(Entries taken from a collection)

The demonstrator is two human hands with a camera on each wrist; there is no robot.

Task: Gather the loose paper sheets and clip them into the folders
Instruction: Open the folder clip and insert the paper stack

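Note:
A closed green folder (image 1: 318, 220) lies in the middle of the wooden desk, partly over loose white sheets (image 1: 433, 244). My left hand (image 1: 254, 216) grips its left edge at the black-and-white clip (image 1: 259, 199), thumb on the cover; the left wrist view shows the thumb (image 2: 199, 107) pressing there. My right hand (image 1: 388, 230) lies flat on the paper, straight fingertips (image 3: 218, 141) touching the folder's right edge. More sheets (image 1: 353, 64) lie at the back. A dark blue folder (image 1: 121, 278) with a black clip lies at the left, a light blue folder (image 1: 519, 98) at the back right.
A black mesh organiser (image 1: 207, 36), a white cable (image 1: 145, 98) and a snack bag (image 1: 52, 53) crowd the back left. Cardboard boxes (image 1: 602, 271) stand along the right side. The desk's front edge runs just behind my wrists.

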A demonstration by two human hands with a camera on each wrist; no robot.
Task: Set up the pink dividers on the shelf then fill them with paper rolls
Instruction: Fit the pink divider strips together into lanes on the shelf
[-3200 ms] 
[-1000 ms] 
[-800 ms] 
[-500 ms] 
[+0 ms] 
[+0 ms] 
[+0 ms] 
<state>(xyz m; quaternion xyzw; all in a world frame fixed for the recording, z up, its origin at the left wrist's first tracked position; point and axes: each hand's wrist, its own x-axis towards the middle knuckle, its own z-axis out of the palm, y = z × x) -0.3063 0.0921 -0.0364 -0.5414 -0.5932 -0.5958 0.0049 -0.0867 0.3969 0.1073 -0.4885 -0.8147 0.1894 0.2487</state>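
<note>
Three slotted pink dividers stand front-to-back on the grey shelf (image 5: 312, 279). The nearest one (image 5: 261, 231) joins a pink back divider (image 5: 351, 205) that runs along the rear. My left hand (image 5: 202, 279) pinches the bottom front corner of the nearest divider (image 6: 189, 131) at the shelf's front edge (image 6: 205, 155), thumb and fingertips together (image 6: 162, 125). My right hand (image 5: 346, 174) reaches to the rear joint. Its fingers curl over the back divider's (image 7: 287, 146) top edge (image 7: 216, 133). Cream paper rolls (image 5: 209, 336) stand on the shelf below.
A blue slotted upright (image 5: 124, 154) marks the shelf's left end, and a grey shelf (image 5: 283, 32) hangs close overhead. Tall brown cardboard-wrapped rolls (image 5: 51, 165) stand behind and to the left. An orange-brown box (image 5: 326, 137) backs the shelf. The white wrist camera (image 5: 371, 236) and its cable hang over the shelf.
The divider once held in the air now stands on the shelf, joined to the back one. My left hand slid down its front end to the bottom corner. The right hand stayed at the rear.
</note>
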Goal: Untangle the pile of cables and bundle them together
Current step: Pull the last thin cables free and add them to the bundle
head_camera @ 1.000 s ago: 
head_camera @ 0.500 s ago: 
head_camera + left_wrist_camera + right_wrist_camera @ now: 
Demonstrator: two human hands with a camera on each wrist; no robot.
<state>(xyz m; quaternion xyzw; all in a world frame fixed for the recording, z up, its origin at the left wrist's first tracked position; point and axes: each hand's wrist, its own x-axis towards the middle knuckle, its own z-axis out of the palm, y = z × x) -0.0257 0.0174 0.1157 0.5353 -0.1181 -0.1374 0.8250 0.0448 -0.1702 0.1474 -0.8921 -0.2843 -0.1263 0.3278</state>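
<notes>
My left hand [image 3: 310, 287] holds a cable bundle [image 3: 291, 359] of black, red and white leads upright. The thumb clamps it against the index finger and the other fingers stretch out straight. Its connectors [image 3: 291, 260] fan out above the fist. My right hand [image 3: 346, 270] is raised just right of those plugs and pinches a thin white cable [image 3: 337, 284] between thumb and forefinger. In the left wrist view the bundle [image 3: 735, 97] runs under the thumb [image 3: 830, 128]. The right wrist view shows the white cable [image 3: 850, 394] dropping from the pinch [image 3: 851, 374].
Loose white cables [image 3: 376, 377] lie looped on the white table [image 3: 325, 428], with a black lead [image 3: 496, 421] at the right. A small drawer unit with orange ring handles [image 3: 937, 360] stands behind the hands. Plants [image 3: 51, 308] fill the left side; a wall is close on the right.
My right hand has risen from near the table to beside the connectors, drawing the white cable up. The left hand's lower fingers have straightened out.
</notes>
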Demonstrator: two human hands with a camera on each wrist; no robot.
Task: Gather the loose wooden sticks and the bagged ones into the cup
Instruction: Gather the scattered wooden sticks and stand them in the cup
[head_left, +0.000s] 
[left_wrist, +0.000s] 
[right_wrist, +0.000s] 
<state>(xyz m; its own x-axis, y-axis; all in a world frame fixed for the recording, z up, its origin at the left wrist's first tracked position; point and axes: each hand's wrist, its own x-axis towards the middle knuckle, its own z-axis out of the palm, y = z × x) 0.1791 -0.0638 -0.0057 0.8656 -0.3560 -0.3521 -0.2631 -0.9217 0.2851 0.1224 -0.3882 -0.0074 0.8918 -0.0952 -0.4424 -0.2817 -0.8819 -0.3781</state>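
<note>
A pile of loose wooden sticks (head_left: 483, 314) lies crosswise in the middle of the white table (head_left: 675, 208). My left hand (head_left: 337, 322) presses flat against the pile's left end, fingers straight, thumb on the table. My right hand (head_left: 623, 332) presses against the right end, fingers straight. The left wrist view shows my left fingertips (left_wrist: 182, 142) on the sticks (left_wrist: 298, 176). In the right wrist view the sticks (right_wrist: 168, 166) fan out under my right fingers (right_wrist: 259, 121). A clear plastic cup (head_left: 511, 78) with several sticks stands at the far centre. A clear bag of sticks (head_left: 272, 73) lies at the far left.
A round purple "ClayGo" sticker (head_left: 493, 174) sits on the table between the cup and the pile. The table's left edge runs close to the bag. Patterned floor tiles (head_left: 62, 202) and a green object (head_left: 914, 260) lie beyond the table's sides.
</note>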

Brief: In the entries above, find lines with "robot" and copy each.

Answer space:
The demonstrator is two human hands with a camera on each wrist; there is no robot.
A demonstration by two human hands with a camera on each wrist; no robot.
Demonstrator: two human hands with a camera on each wrist; no robot.
Demonstrator: two human hands with a camera on each wrist; no robot.

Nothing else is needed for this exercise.